Author(s): Taigen Dan Leighton
Teachings on the practice of things-as-they-are, through commentaries on a legendary Chinese Zen figure. The ninth-century Tang dynasty Chinese master Dongshan is an important ancestor of the Zen tradition that has spread widely throughout the world in the twentieth century. He features prominently in koan texts and teaching stories, but he's not been written about or translated much in English yet. Dan Leighton comes to the rescue with this excellent book that takes the texts and teachings attributed to Dongshan, as well as the teaching stories and koan cases about him, and provides commentary for understanding the teaching of the House of Caodong he's associated with, particularly as it relates to suchness--tathata, the absolute and true nature inherent in all appearance--focusing on the practical relevance of the teachings Dongshan represents to the practice and life of us folks today.

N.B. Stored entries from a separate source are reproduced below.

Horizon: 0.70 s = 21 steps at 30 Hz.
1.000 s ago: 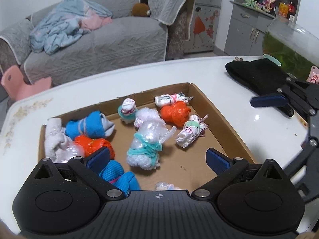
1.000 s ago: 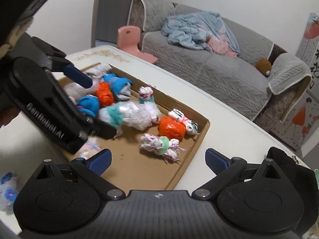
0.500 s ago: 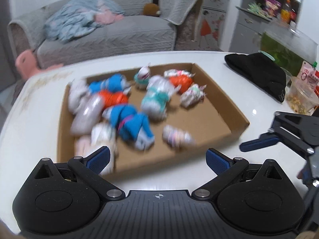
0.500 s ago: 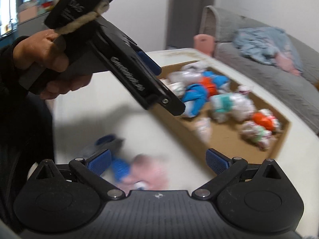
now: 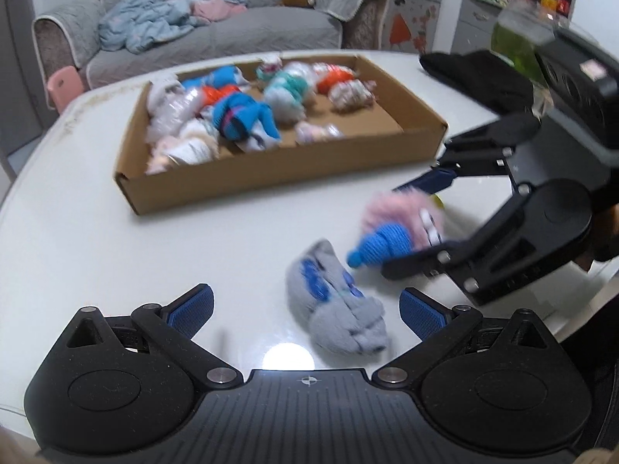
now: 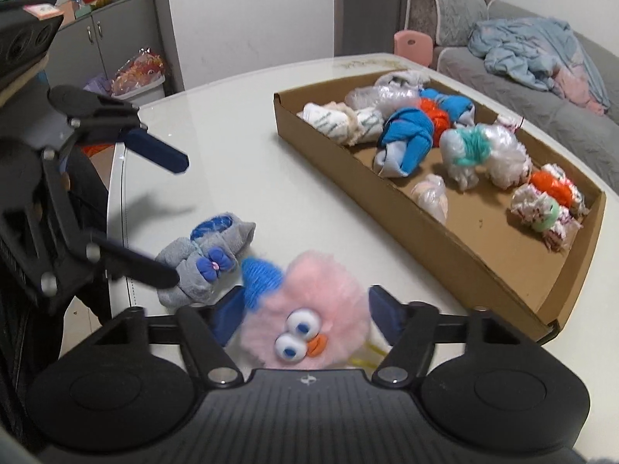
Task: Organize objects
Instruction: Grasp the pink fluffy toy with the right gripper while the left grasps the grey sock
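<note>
Your left hand-held gripper [image 5: 305,305] hangs low over the white bench [image 5: 116,251], its two blue-padded fingers spread wide. The grey rolled sock [image 5: 336,309] with blue marks lies between them on the bench; whether either pad touches it you cannot tell from its own camera. From the right wrist view that left hand-held gripper [image 6: 174,220] comes in from the left edge, tilted downward, and its lower finger meets the grey rolled sock [image 6: 209,259] at the roll's near side while the upper finger stands clear above it.

Your right hand-held gripper [image 6: 303,311] points across the bench toward the box, with the pink fluffy sock roll [image 6: 309,317] sitting between its fingers. The jaws are partly closed around it, the blue pads at either flank of the fluff, but a firm squeeze is not plain. From the left wrist view that right hand-held gripper [image 5: 410,224] reaches in from the right, one finger behind the pink fluffy sock roll [image 5: 398,224] and one in front.

Only the right wrist view shows the toy eyes and orange beak on the pink roll. Only the left view shows the black cloth [image 5: 479,77] beyond the box.

The cardboard box [image 6: 464,247] lies farther right on the bench, holding many bundled socks [image 6: 410,139], well apart from the two loose rolls.
</note>
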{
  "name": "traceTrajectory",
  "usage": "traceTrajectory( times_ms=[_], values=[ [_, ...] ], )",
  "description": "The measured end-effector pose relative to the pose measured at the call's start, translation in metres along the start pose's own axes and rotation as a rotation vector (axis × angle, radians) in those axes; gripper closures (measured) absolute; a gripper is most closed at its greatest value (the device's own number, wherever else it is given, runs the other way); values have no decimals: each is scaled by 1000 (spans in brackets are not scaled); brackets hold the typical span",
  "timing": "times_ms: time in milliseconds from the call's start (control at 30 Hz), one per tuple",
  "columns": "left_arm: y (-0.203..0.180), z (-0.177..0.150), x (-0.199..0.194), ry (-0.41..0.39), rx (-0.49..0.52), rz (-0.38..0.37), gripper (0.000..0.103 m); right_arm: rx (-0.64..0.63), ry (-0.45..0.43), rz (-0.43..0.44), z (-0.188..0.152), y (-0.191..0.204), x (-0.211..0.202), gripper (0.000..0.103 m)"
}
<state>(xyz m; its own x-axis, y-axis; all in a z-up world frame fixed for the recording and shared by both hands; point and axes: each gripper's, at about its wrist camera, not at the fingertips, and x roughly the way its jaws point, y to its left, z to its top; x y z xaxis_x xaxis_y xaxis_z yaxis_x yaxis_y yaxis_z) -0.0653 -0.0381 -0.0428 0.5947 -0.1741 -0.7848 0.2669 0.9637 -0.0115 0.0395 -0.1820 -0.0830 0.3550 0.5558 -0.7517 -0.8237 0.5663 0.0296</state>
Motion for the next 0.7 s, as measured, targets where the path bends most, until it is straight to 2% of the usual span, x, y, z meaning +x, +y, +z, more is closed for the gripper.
traceTrajectory(
  times_ms=[167,267,367,400,533,567,633,700],
  values=[
    [-11,2,18,3,32,22,1,15,14,-4,-5,-2,-1,53],
    [-11,-1,25,8,13,18,3,32,10,2,-8,-5,-2,55],
    [-11,-3,30,10,0,5,10,39,18,3,-10,-7,0,57],
    [-12,-3,31,13,1,4,16,35,19,-4,-10,-7,1,57],
    [-16,-4,32,-6,24,11,20,33,21,-8,-10,-7,1,59],
    [-17,-4,31,-12,29,8,23,31,21,-13,-10,-7,1,62],
    [-18,-3,29,-21,36,0,43,28,22,-23,-9,-7,-1,67],
    [-16,-1,28,-19,33,-9,56,35,14,-23,-8,-9,-4,68]
  ],
)
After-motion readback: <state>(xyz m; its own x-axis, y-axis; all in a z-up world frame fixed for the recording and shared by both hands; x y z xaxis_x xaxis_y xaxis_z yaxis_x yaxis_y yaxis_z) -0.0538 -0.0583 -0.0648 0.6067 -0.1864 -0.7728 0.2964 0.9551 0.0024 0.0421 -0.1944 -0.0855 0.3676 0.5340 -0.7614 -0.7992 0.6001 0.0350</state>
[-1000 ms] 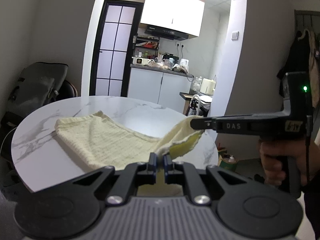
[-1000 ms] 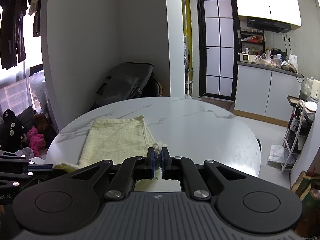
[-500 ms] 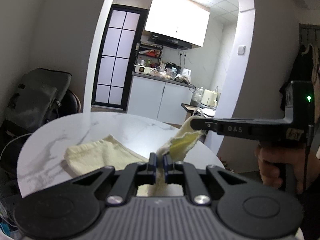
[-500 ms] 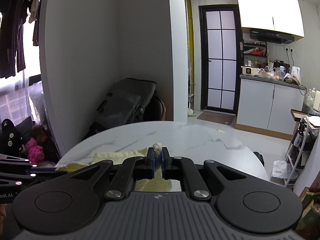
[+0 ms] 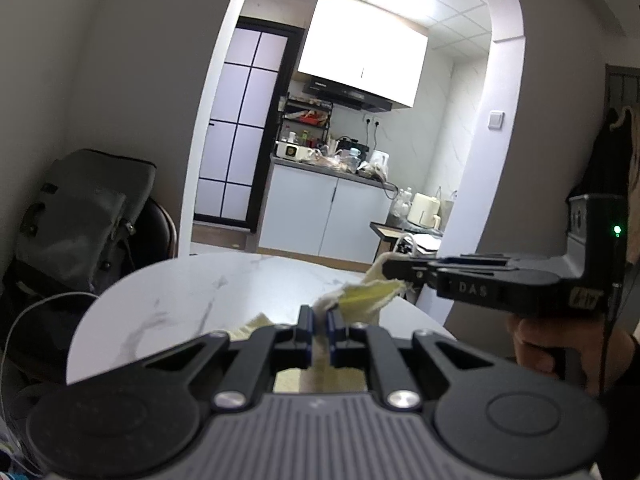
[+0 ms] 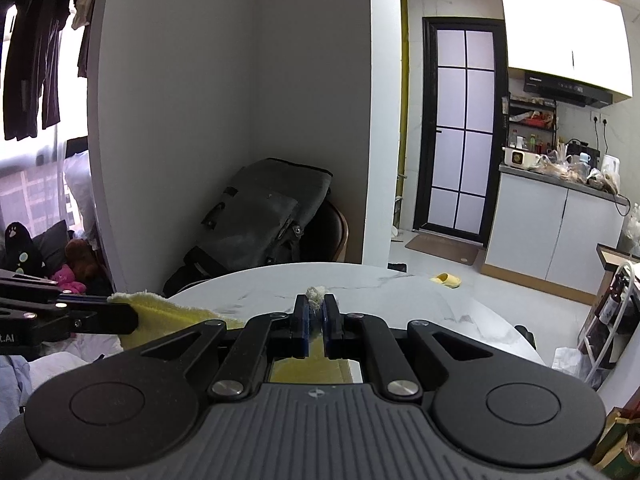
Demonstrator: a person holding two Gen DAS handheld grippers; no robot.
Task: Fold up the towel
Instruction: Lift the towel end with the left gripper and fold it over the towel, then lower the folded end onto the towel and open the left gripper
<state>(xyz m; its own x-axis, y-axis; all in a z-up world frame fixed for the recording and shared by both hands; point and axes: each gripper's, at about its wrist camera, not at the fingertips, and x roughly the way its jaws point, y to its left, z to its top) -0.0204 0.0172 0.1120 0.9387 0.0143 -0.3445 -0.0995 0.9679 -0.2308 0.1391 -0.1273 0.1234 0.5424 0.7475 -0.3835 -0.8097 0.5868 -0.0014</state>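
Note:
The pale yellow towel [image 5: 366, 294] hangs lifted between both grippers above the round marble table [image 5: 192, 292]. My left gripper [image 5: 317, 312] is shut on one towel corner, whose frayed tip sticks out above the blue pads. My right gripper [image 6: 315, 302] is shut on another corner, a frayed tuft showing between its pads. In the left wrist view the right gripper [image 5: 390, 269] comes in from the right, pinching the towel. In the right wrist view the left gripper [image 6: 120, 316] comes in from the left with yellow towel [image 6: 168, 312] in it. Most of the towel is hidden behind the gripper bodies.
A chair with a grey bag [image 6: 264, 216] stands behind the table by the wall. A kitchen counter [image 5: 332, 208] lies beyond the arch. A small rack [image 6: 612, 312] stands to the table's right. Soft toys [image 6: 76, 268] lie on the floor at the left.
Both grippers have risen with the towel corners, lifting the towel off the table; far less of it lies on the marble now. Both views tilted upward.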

TAIGEN DAN LEIGHTON is an adjunct professor at the Institute of Buddhist Studies of the Graduate Theological Union in Berkeley and has taught widely elsewhere, including at the University of Chicago, the California Institute of Integral Studies, Loyola University, the University of San Francisco, and Otani University in Kyoto. He's also a priest and dharma teacher in the lineage of Shunryu Suzuki and a dharma heir of Tenshin Reb Anderson. He is the author or translator of numerous academic books on Zen, along with others that straddle the line between scholarly and popular, most prominent among which is his "Bodhisattva Archetypes" (Penguin, 1998, reissued by Wisdom in 2003 as "Faces of Compassion: Classic Bodhisattva Archetypes and Their Modern Expression").